Différentes modalités de construction des savoirs liés aux déchets

Un objet géographique et sociétal

Dans ce deuxième chapitre, nous examinerons un certain nombre de perspectives universitaires qui traitent des déchets solides. Nous ne prétendons pas étudier de façon exhaustive les différentes modalités de construction des savoirs liés aux déchets, car cet objet d’étude est largement utilisé par diverses disciplines de tous les domaines de connaissances : sciences humaines et sociales, biomédicales, de l’ingénieur, sciences de la Terre et artistiques. Nous nous limiterons ici à l’examen des textes participant à la construction de la géographicité des déchets et qui nous servirons à traiter les études de cas de la deuxième partie de la thèse, dans le but spécifique de puiser quelques éléments dans le « tournant épistémologique » qu’a connu les sciences humaines et sociales dans les années 1970. Les déchets sont à la fois des objets de recherche polysémiques et pluridisciplinaires et aussi facteurs d’a ménagement du territoire. D’une géographicité qui se construit par des processus (ramassage, élimination, recyclage…) à la conception des déchets comme objet géographique, objectif de cette première partie de la thèse, il existe tout un cheminement qui a rarement été exploité par les géographes. De fait, les déchets ont bien plus attiré l’attention en tant que facteurs d’aménagement du territoire ou du fait de leur impact environnemental, qu’ils n’ont suscité de discussion épistémologique sur leur propre géographicité. Ce qui exige aussi de s’entendre sur les mots et dans cette perspective nous proposons dans le deuxième point de ce chapitre un lexique franco-brésilien ordonné du vocabulaire concernant les déchets.

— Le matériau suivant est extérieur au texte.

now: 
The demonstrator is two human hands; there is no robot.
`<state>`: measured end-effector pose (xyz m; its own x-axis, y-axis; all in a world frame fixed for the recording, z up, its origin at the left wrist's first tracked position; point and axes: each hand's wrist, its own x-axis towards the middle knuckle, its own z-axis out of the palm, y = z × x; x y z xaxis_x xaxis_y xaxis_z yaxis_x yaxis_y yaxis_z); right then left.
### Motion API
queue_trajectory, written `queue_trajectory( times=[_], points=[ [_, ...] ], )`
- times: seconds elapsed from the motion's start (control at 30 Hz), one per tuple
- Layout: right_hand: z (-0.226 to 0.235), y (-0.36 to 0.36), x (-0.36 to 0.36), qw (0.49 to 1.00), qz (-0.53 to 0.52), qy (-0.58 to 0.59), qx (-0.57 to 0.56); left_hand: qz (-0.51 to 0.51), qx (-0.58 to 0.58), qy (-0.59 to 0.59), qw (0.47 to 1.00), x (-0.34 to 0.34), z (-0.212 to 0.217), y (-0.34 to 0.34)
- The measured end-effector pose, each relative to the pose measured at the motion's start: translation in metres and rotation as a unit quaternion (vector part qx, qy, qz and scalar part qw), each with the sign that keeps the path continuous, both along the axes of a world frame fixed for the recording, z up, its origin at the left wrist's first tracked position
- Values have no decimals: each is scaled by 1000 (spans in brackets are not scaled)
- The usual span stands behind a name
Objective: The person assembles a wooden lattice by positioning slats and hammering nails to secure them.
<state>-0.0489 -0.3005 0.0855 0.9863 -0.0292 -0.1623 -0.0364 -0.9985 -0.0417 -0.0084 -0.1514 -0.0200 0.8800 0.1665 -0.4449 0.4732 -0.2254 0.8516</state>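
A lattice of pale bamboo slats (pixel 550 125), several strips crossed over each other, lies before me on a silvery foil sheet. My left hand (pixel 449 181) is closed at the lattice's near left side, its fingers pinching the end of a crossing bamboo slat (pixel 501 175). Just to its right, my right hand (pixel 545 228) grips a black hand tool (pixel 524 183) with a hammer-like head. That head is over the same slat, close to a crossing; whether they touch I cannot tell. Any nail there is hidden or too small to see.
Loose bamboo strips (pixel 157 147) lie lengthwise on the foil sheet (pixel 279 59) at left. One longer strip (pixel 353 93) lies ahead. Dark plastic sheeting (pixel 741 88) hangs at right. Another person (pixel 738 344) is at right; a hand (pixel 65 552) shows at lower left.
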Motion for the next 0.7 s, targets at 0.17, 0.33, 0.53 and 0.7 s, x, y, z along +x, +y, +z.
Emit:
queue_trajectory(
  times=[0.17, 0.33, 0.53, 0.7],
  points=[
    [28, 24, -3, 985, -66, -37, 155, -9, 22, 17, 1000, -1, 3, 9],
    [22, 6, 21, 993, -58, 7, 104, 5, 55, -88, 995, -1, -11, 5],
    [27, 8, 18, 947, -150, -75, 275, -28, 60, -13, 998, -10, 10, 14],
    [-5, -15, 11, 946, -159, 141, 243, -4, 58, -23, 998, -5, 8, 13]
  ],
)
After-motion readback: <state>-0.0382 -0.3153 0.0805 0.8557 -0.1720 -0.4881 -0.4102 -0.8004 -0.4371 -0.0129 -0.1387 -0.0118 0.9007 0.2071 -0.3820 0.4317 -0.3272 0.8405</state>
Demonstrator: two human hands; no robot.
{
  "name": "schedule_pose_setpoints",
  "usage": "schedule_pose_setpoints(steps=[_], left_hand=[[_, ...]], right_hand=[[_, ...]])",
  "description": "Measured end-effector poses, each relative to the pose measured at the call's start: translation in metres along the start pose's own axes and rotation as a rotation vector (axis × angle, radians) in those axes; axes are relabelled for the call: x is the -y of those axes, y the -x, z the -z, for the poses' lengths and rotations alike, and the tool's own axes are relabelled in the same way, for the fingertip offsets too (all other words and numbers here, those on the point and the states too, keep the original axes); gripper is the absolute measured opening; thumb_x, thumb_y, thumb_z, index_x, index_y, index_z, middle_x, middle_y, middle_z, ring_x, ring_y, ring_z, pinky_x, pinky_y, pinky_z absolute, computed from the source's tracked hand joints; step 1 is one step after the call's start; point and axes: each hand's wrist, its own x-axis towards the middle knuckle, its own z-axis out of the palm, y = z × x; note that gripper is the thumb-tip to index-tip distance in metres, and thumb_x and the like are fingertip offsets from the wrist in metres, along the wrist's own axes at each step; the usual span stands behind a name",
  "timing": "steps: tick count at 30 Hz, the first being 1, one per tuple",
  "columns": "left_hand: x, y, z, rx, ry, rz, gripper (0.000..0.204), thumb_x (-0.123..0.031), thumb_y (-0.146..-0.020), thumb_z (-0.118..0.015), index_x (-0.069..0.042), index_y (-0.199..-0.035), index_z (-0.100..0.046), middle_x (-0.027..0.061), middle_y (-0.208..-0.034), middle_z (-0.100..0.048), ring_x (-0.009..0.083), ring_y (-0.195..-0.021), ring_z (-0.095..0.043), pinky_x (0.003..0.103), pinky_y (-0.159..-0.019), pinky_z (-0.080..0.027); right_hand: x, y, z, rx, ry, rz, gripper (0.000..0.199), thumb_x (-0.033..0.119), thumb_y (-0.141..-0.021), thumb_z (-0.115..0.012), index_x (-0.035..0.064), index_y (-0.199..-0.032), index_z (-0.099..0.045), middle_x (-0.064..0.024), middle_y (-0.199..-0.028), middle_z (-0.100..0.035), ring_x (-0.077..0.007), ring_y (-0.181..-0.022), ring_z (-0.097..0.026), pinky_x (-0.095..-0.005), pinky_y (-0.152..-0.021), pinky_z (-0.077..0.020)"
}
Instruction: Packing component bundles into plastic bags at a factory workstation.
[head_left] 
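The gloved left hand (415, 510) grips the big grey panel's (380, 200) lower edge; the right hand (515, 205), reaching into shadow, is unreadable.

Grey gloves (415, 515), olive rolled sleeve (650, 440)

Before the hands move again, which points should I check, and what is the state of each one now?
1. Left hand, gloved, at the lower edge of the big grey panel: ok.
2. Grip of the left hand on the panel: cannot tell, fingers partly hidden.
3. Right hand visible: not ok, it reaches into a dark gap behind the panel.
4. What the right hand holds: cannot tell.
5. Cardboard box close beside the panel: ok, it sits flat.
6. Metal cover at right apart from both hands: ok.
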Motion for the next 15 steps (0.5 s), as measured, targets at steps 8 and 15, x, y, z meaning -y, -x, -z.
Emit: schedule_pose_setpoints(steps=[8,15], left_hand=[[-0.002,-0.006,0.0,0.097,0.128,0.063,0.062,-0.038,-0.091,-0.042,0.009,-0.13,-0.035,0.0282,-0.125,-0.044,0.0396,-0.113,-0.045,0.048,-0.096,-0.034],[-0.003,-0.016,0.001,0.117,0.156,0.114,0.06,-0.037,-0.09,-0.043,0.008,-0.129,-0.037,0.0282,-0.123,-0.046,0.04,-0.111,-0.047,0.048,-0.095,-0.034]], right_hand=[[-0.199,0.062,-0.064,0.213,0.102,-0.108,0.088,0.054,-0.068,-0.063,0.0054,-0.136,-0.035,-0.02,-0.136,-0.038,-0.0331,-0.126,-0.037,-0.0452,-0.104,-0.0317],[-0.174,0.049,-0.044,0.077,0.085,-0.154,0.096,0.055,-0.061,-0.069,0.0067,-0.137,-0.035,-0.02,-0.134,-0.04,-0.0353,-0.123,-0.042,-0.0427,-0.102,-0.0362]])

OBJET DISCIPLINAIRE OU TRANSDISCIPLINAIRE ?

Au cours des deux premiers siècles qui ont marqué l’invention des déchets urbains, ou plus précisément entre 1790 et 1970, les médecins et les ingénieurs étaient presque les seuls à se saisir du sujet des restes produits par les villes. La spectaculaire croissance démographique et l’urbanisation du siècle dernier, conjuguées à l’émergence d’un programme environnemental au sein duquel la durabilité et la lutte contre le changement climatique ont gagné en importance, ont fait entrer les déchets dans le champ des controverses en sciences humaines et sociales. On pourra suivre le développement des thèmes et des écoles de pensée sur la figure d’une galaxie qui représente l’extension du domaine de l’étude des déchets telle que nous l’avons perçu au cours de nos années de recherche, de la Rudologie à l’Economie circulaire nous suivrons le cheminement des groupes de recherche, de leurs thématiques et des leurs principaux résultats. Les années 1970 ont vu émerger une science naissante qui apporte un changement considérable en réintroduisant le déchet dans la société. L’apparition de la garbology (Rathje, 1971, 1984) aux États-Unis, par exemple, a permis aux citoyens de prendre précisément conscience de tout ce qui était éliminé et jeté dans les décharges par l’ensemble de la société. En France, la Rudologie (Gouhier, 1972, 1988) a suivi un chemin similaire en s’intéressant aux « véritables traces » laissées par la société, proposant une approche qui permette de caractériser la société (ou un système) à partir de ses traces marginales. Les deux écoles, la nord-américaine et la française, incarnent le premier pas en direction d’une étude des déchets comme outil « des » et « pour les » sociétés.

L’originalité de la réponse française à partir de la Rudologie inscrite comme une science géographique place l’espace (et les recherches de terrain) au centre des études et approche le déchet dans son existence quotidienne comme un révélateur social. Le fondateur de cette école, Jean Gouhier, dont la thèse de doctorat datant de 1972 s’intitule « Eléments pour une géographie des déchets, essai d’inventaire et d’analyse comparée dans le Maine et la région liégeoise », a créé un institut de Rudologie et un Master académique d’ingénierie des déchets à l’Université du Mans, laquelle forme actuellement sa troisième génération de « rudologues ». Il a ainsi été le premier à défendre et illustrer l’existence d’une « Géographie des déchets ». Mathieu Durand, géographe de la même université, a produit récemment des travaux originaux qui appliquent la méthodologie de l’école du Maine en Amérique du Sud – et en particulier au Pérou – comme nous aurons l’occasion de le voir plus loin.